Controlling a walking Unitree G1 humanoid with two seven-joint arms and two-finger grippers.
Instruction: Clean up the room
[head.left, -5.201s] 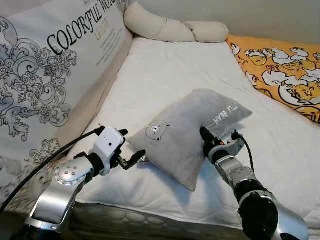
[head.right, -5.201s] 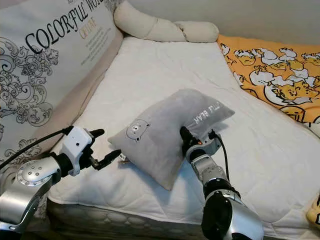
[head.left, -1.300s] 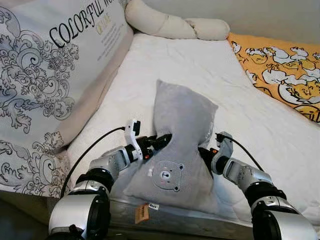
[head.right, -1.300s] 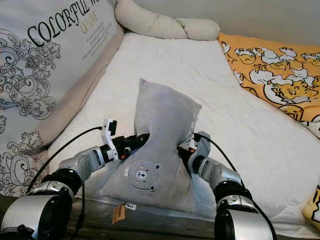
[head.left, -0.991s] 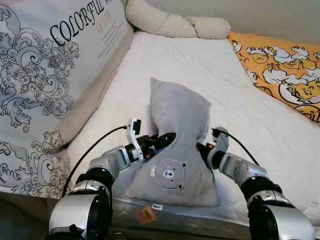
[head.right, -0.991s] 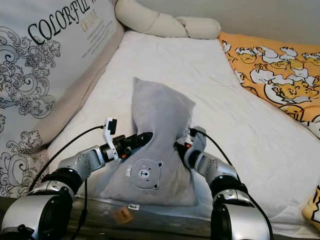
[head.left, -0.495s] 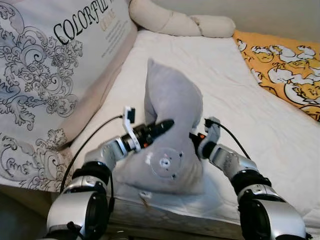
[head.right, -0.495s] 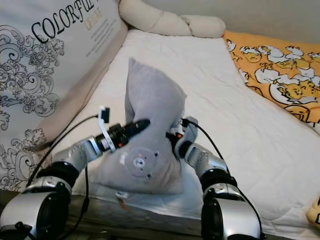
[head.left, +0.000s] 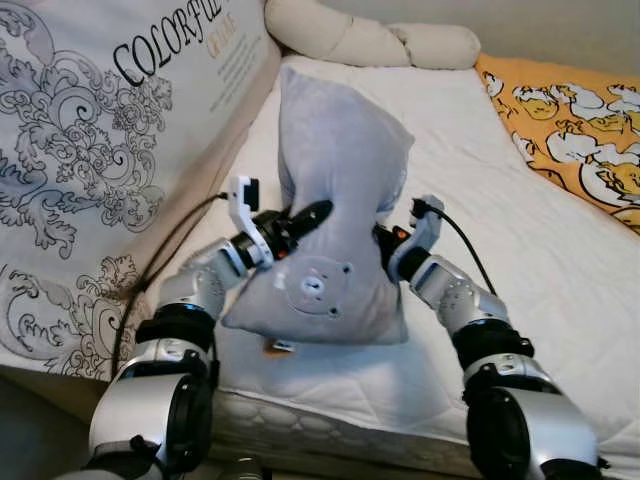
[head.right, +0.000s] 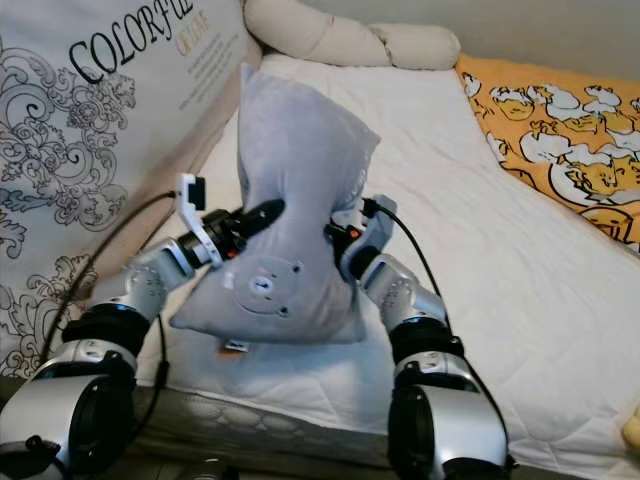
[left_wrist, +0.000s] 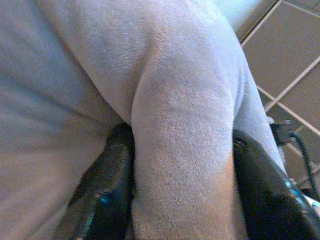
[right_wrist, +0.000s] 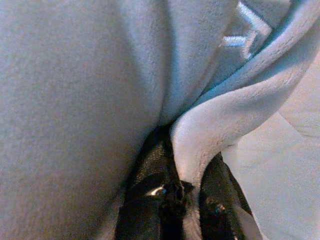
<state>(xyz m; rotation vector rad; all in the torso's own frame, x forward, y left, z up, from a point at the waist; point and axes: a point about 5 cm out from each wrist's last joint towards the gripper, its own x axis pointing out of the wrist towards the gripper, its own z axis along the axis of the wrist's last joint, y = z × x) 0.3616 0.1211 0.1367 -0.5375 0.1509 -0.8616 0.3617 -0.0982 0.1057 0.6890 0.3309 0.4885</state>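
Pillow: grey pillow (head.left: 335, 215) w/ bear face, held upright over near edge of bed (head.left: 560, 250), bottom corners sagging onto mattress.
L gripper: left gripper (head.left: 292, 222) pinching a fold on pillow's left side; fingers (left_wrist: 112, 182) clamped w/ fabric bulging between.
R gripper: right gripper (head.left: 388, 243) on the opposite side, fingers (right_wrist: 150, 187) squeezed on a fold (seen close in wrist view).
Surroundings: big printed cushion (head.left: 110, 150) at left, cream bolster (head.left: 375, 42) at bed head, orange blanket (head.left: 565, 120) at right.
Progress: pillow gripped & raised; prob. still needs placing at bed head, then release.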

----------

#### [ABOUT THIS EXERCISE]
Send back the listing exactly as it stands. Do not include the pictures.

#### [EXERCISE SOLUTION]
Controlling a walking Unitree G1 humanoid with two seven-joint arms and two-finger grippers.
Instruction: Clean up the room
[head.left, -5.201s] 
[head.right, -5.201s] 
[head.left, -1.300s] 
[head.right, -1.300s] 
[head.left, -0.991s] 
[head.right, -0.991s] 
[head.left, -0.495s] 
[head.right, -0.495s] 
[head.left, +0.000s] 
[head.right, +0.000s] 
[left_wrist, +0.000s] 
[right_wrist, +0.000s] 
<state>(xyz m; rotation vector rad; all in the torso's own frame, x forward, y left, z up, from a point at the waist; point and axes: a point about 5 cm out from each wrist's last joint towards the gripper, its own x axis pointing out of the wrist towards the gripper, its own z axis along the axis of the wrist's last joint, y = z × x) 0.3616 0.1211 0.1367 -0.5375 0.1509 -0.8616 0.3617 -0.0982 0.1057 0.6890 0.3309 0.4885</state>
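Pillow: grey pillow (head.left: 335, 215) w/ bear face, held upright over near edge of bed (head.left: 560, 250), bottom corners sagging onto mattress.
L gripper: left gripper (head.left: 292, 222) pinching a fold on pillow's left side; fingers (left_wrist: 112, 182) clamped w/ fabric bulging between.
R gripper: right gripper (head.left: 388, 243) on the opposite side, fingers (right_wrist: 150, 187) squeezed on a fold (seen close in wrist view).
Surroundings: big printed cushion (head.left: 110, 150) at left, cream bolster (head.left: 375, 42) at bed head, orange blanket (head.left: 565, 120) at right.
Progress: pillow gripped & raised; prob. still needs placing at bed head, then release.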

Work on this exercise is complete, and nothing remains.